2018 - Rapport de la branche professionnelle du Sport

Le rapport de la branche professionnelle du Sport

 

La branche du sport connaît une forte croissance

 

En 2014, on recense près de 81 000 emplois principaux dans la branche. La branche se caractérise par une hausse significative du nombre de salariés sur les dernières années. Entre 2000 et 2014, on comptabilise 1,5 fois plus de salariés dans la branche.

Près de 60% des salariés intervenant à titre d’emploi principal dans la branche évoluent sur le coeur de métier en tant que moniteur ou éducateur sportif, ce qui représente près de 46 000 emplois. Parmi eux, le nombre de sportifs professionnels est estimé à environ 7 000.

Les salariés de la branche se distinguent par un profil nettement plus jeune que dans l’ensemble des activités tertiaires. Les moins de 30 ans représentent en effet plus de 40% des salariés (contre moins du tiers dans l’ensemble des activités tertiaires). Ils interviennent principalement dans les métiers de l’animation et l’encadrement des activités physiques et sportives, alors que les classes d’âge supérieures sont davantage représentées dans les deux autres familles de métiers (administration et développement, support technique et soins).

 

À l’avenir, la croissance de l’emploi dans la branche se poursuivrait, mais les structures évolueraient dans un contexte plus complexe, posant des enjeux spécifiques de gestion RH

 

L’analyse prospective souligne la prédominance des facteurs favorables au maintien de la croissance de l’emploi sportif, en particulier : diffusion et diversification des modes de pratique dans la société, croissance de la pratique, à la fois extensive (de nouveaux pratiquants) et intensive (une pratique sportive en moyenne plus soutenue), maintien d’un niveau de croissance significatif des dépenses des ménages dans les services liés au sport. La progression de l’emploi dans la branche du sport, largement dynamisée au cours des dernières années par un effet de constitution de la branche, serait toutefois mécaniquement modérée à moyen terme par l’amoindrissement de cet effet.

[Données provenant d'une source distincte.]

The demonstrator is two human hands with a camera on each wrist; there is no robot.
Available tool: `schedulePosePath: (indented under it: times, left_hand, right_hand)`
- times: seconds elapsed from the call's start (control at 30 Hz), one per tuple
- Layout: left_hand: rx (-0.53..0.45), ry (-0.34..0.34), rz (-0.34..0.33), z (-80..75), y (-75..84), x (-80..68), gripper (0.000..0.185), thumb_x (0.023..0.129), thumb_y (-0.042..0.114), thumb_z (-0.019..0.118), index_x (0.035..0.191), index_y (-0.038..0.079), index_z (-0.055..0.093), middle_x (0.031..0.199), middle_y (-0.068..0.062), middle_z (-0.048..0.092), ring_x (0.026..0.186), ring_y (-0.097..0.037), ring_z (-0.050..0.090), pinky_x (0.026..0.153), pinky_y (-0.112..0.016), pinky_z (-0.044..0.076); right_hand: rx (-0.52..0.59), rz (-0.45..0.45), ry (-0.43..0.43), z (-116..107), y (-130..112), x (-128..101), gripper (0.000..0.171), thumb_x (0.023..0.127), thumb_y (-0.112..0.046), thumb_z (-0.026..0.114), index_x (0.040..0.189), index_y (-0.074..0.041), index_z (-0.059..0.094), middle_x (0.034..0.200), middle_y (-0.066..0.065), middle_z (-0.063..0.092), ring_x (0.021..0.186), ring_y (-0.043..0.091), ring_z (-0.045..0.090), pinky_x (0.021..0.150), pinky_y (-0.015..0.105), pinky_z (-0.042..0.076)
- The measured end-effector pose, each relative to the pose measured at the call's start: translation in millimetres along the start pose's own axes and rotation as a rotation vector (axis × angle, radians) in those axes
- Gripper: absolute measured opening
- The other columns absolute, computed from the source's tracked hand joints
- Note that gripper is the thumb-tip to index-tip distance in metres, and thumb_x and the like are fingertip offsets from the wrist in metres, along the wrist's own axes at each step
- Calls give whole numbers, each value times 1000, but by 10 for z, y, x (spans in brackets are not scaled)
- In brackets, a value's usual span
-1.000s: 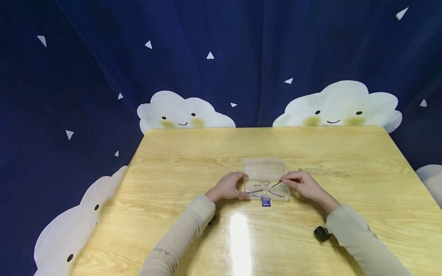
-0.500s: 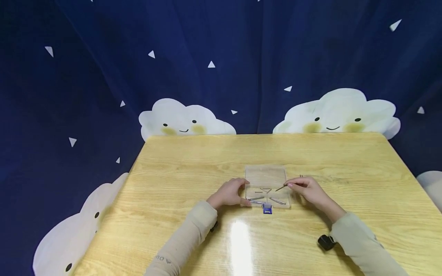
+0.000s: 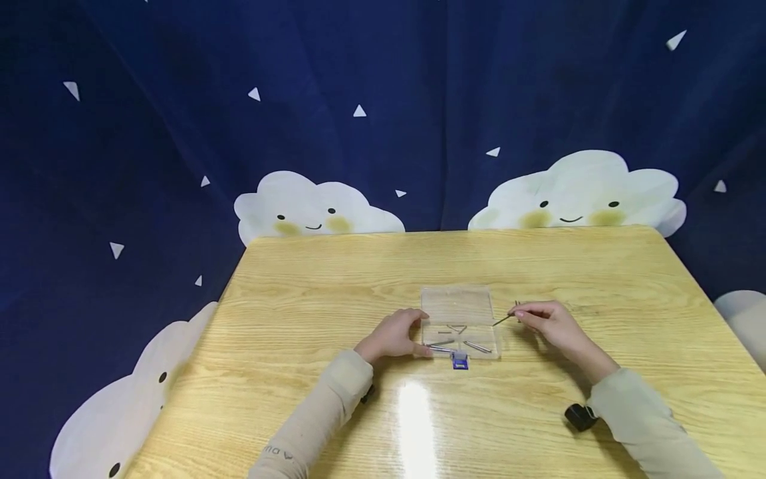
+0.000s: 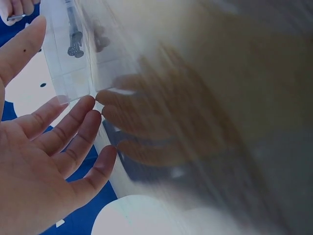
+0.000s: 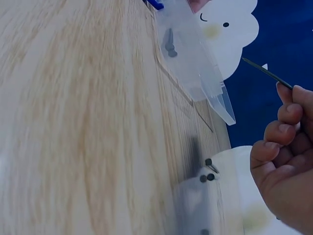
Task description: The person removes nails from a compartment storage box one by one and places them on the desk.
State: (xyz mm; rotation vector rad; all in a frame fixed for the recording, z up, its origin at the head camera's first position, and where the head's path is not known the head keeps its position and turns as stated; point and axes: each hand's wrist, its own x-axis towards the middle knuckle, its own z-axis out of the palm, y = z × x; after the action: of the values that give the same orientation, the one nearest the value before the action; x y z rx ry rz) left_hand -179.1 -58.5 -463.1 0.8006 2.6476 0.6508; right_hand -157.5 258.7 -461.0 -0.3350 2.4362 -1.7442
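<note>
A clear plastic box with its lid (image 3: pixel 456 303) folded back lies on the table, with several metal nails (image 3: pixel 477 346) in its compartments. A blue latch (image 3: pixel 459 361) hangs at its front edge. My left hand (image 3: pixel 391 334) rests at the box's left side, thumb near the front corner and fingers toward the back. In the left wrist view those fingers (image 4: pixel 78 120) are spread and nearly straight, tips at the box's edge. My right hand (image 5: pixel 293 142) pinches a thin dark nail (image 5: pixel 266 73) between thumb and index finger. Its point is toward the box's right side.
Beyond the right hand, a few loose nails (image 5: pixel 210 169) are on the wooden table (image 3: pixel 323 286). A dark blue curtain (image 3: pixel 335 60) with printed clouds hangs behind the table's far edge. A black wrist camera (image 3: pixel 579 417) sits under the right sleeve.
My right hand has drawn rightward with the nail, from over the box to beside its right edge. The left hand stays at the box. The head view has shifted slightly.
</note>
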Motion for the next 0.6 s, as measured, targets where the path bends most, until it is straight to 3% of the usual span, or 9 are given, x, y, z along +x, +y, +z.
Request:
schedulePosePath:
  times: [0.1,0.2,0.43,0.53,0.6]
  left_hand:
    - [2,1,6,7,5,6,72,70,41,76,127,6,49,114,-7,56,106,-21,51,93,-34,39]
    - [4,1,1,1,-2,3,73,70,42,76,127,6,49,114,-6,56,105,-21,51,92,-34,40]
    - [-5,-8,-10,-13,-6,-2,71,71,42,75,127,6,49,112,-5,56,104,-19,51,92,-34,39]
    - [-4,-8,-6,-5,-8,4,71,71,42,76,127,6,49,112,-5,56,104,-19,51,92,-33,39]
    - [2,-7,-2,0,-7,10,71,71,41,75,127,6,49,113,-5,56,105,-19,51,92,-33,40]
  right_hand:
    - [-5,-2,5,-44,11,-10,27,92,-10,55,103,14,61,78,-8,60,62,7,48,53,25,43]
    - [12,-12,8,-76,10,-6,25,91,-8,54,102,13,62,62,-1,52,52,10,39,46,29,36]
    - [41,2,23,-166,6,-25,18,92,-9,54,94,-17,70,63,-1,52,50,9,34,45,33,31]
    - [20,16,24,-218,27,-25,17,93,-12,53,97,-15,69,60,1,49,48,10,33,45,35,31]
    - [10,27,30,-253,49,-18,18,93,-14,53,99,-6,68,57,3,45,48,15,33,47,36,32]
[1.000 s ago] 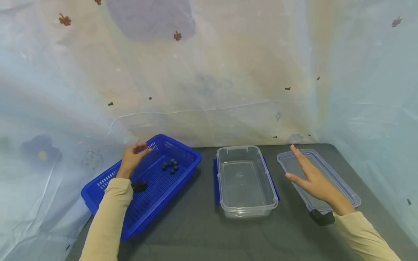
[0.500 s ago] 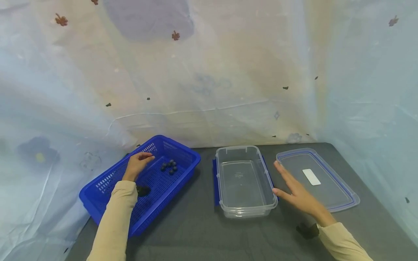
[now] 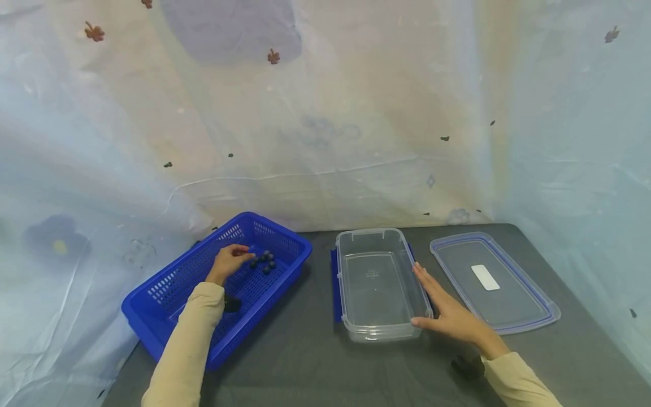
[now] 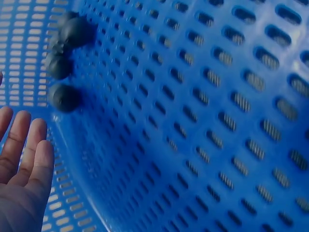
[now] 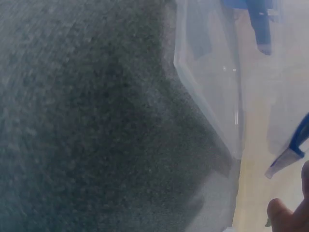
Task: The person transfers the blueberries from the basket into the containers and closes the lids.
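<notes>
My left hand point(image 3: 229, 263) reaches into the blue perforated basket point(image 3: 254, 289), fingertips beside a small cluster of dark round blueberries point(image 3: 272, 264). In the left wrist view the fingers of this hand point(image 4: 24, 179) are extended, just short of the blueberries point(image 4: 63, 97); no berry shows in its grasp. My right hand point(image 3: 450, 317) is at the right side of the clear plastic food container point(image 3: 386, 329), fingers straight and thumb spread near its front corner. Whether it touches the rim is hard to tell. Only the fingertips of the right hand point(image 5: 288, 220) show in the right wrist view.
A clear lid point(image 3: 508, 305) with a blue seal and a white label point(image 3: 485, 277) lies on the grey tabletop point(image 3: 315, 367) to the right. Blue side flaps point(image 3: 336, 288) hang down from the container. A patterned curtain point(image 3: 325, 113) rises behind the table.
The left hand has moved right and down within the basket, closer to the blueberries. From over the lid, the right hand has come left to the container's side, uncovering the lid's label.
</notes>
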Demonstrator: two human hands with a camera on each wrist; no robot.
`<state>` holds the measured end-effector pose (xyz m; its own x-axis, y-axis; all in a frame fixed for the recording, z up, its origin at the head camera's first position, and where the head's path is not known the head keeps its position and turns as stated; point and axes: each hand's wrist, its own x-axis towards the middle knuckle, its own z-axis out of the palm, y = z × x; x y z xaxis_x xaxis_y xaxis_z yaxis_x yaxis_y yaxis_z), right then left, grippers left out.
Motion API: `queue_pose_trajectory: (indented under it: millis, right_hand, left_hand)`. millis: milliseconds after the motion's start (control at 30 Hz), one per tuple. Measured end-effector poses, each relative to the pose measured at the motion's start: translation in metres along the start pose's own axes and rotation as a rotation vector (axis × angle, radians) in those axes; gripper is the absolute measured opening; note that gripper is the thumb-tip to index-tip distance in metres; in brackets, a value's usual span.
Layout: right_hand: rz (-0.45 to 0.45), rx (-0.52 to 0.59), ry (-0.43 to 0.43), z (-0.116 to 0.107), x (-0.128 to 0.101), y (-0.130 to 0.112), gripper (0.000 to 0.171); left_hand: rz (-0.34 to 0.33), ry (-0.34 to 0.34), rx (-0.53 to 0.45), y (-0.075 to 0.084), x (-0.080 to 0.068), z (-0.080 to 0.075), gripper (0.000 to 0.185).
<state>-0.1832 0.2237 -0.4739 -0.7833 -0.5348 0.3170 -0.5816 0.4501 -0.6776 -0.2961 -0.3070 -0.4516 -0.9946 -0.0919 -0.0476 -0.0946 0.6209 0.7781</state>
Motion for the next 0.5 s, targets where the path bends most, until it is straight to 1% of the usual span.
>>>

D’autres facteurs apparaissent également de nature à minorer les perspectives de croissance de l’activité et contenir la progression de l’emploi dans la branche (moindre dynamique de l’investissement public dans les équipements de proximité, hausse des contraintes financières des collectivités locales, caractère erratique et donc assez fragile de la trajectoire des dépenses des ménages dans le sport…).

Le rapprochement entre ces différents éléments conduit, dans un exercice de modélisation reposant sur un scénario tendanciel, à une projection de l’emploi à 95 300 salariés (hors emplois annexes) en 2020, soit une progression de l’ordre de 2 050 salariés par année (+2,5% en rythme annuel moyen). Ces perspectives plutôt favorables seraient globalement maintenues à un horizon de plus long terme, le calendrier des grands évènements sportifs (Paris 2024…) permettant d’entretenir la dynamique des activités et de l’emploi.

Parallèlement, le mouvement de professionnalisation de la branche se poursuivrait sous l’effet de plusieurs facteurs. La nécessité pour les opérateurs de la branche de faire évoluer la structuration de leur offre (diversification des activités pour répondre à une demande plus variée…), les exigences accrues de l’exercice de l’activité (réglementation liée à la sécurité des publics plus contraignante, intégration des équipements connectés aux pratiques d’encadrement…) et certaines tendances sociétales (moindre appétence pour l’engagement bénévole…) devraient contribuer à accroître la propension des opérateurs à recruter du personnel salarié. Sur le long terme, la part des bénévoles dans les structures de la branche devrait ainsi se réduire.